Comment identifier nos zones de blocage afin d’accéder librement à nos zones de talent ?
Nelson Mandela disait « C’est notre lumière, pas notre ombre qui nous effraie le plus. » Or, accepter cette lumière c’est aussi accepter le changement que la réalisation de soi peut générer. C’est accepter de ne plus rester planquer à l’abri, dans l’ombre confortable de nos illusions. C’est accepter d’être transgressif et de s’abandonner à l’inconnu. Seul ce changement de posture – d’abord à l’égard de nous-même, puis à l’égard des autres et du monde – pourra faire apparaître l’utopie.
En outre, nous n’avons plus le choix. N’est-ce-pas invraisemblable de vivre les mutations actuelles sans qu’elles s’accompagnent de cette prise de conscience et d’une véritable évolution intérieure ?
Jack Welch, le dirigeant emblématique américain et ex-patron de General Electric certifie que « Si le degré de changement extérieur surpasse le degré de changement intérieur, la fin est proche. » Boris Cyrulnik, neuropsychiatre et vulgarisateur du concept de résilience annonçait en avril dernier « Je suis optimiste car on court à la catastrophe. »
Est-il nécessaire de coucher nos sociétés plus longtemps sur le divan d’un futur nauséabond pour en dresser un diagnostic aussi déplorable qu’anxiogène ? Pouvons-nous seulement nous contenter d’être factuel, et de constater que laisser les choses en l’état est pure folie ? Que le déni ou la colère sont des comportements totalement obsolètes car aujourd’hui nous avons les moyens de l’action ?
Allons-nous continuer longtemps à soigner nos gueules de bois avec du mercurochrome ?
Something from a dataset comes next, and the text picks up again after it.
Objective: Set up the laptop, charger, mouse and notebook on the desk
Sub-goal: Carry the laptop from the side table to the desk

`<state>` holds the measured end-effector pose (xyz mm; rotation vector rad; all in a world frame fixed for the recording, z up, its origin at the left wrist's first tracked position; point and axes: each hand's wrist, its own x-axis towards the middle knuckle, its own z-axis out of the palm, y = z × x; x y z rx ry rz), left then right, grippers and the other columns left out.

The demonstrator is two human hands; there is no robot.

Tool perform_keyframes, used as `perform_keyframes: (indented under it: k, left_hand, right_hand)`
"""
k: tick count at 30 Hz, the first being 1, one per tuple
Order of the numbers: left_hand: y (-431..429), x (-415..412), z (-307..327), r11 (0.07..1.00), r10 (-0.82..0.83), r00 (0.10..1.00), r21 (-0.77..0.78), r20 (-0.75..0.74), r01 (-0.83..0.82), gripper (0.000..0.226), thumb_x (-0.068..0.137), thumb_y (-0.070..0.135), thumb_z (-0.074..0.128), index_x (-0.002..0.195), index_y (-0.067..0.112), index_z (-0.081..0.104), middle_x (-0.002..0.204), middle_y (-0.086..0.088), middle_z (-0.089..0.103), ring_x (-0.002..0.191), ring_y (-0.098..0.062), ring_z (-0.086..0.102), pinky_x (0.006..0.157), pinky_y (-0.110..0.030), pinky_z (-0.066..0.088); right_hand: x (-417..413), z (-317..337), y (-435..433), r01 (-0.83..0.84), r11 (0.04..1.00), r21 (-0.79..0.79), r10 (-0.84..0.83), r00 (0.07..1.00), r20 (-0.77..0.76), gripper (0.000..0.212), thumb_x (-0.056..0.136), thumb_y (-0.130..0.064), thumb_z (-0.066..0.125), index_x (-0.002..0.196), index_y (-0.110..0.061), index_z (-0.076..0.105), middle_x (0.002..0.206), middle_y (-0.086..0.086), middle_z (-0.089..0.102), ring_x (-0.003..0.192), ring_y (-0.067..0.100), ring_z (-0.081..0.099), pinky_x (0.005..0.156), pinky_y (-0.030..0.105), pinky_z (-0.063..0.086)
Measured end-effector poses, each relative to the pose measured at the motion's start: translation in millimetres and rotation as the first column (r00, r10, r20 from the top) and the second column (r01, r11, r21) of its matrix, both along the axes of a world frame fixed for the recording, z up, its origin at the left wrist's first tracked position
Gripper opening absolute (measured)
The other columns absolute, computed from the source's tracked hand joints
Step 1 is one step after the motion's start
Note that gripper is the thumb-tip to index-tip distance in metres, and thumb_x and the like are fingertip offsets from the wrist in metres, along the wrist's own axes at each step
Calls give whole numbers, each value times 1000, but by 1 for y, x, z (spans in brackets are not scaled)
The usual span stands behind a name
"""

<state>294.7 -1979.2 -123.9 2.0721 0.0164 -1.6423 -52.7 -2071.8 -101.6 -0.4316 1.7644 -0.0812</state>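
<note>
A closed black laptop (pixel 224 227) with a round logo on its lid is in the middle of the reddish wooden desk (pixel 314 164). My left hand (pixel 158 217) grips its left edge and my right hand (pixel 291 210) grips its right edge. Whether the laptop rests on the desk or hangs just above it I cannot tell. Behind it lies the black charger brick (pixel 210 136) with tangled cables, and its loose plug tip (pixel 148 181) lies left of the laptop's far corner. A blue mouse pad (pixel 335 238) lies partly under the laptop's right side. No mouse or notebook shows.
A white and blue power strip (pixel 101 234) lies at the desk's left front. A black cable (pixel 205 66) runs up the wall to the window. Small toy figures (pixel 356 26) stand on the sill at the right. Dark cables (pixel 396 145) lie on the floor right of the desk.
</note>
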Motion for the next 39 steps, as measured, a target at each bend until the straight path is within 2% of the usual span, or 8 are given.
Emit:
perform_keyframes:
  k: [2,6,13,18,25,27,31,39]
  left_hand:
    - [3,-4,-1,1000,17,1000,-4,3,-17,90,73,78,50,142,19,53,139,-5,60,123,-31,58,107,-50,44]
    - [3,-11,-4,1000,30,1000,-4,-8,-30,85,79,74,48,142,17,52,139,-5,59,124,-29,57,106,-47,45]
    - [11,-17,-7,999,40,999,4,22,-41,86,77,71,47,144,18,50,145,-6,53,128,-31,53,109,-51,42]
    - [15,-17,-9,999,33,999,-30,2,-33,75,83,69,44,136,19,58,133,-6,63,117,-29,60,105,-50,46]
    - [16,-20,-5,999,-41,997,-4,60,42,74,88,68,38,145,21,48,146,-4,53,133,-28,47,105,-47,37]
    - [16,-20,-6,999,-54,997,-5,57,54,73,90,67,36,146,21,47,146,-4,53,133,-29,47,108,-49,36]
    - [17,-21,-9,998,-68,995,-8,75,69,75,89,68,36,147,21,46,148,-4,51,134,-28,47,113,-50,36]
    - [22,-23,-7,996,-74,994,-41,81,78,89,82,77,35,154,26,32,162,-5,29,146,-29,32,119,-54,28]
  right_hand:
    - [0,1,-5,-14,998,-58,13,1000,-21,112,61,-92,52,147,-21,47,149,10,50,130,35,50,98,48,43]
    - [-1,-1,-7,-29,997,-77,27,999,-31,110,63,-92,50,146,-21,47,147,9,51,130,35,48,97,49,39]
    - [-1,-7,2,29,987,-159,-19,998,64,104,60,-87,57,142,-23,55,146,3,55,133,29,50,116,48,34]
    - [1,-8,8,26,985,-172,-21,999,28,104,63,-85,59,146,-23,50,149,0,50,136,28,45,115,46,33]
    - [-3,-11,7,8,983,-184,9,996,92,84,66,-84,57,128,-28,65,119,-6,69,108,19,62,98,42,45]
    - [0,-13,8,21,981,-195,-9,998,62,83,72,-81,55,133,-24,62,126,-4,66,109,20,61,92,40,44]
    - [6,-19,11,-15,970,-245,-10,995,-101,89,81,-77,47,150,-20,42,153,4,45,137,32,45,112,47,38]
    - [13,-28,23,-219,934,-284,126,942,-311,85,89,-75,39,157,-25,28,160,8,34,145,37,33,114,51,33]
Paradoxalement, c’est dans cette période d’inconfort que sommeille peut-être notre chance, car « Là où croît le péril, croît aussi ce qui sauve, » nous souffle Edgar Morin. De fait, si nous choisissons d’emprunter ensemble le chemin de la transformation, une seule question s’imposera à nous : Quelles sont les valeurs nécessaires à la réalisation de l’utopie ?
N’est-ce pas plus de cœur, plus de bienveillance et plus d’empathie qui pourraient nous conduire sur les sentiers du salut ? ‘’Naïf’’, argueront probablement les cyniques. Je le conçois, car c’est bel et bien le statu quo qu’ils ont toujours privilégié. Je crois pourtant que ce qui peut encore nous exempter du pire réside dans un génie de sensibilité et d’amour.
Annabelle Baudin
* Les auteurs : Thomas More, historien, théologien et homme politique popularise l’idée « d’utopie,» avec son Utopia (1516), satire du système de gouvernement de son époque. Puis, c’est Rabelais dans son Gargantua (1534), qui conçoit l’abbaye de Thélène, dont la maxime est « Fais ce que voudras.» Platon, Charles Fourier sont cités par André Comte-Sponville dans le dictionnaire philosophique – article Utopie 2001.
Top !!! Au plaisir de lire ! Je dévore vos articles !!!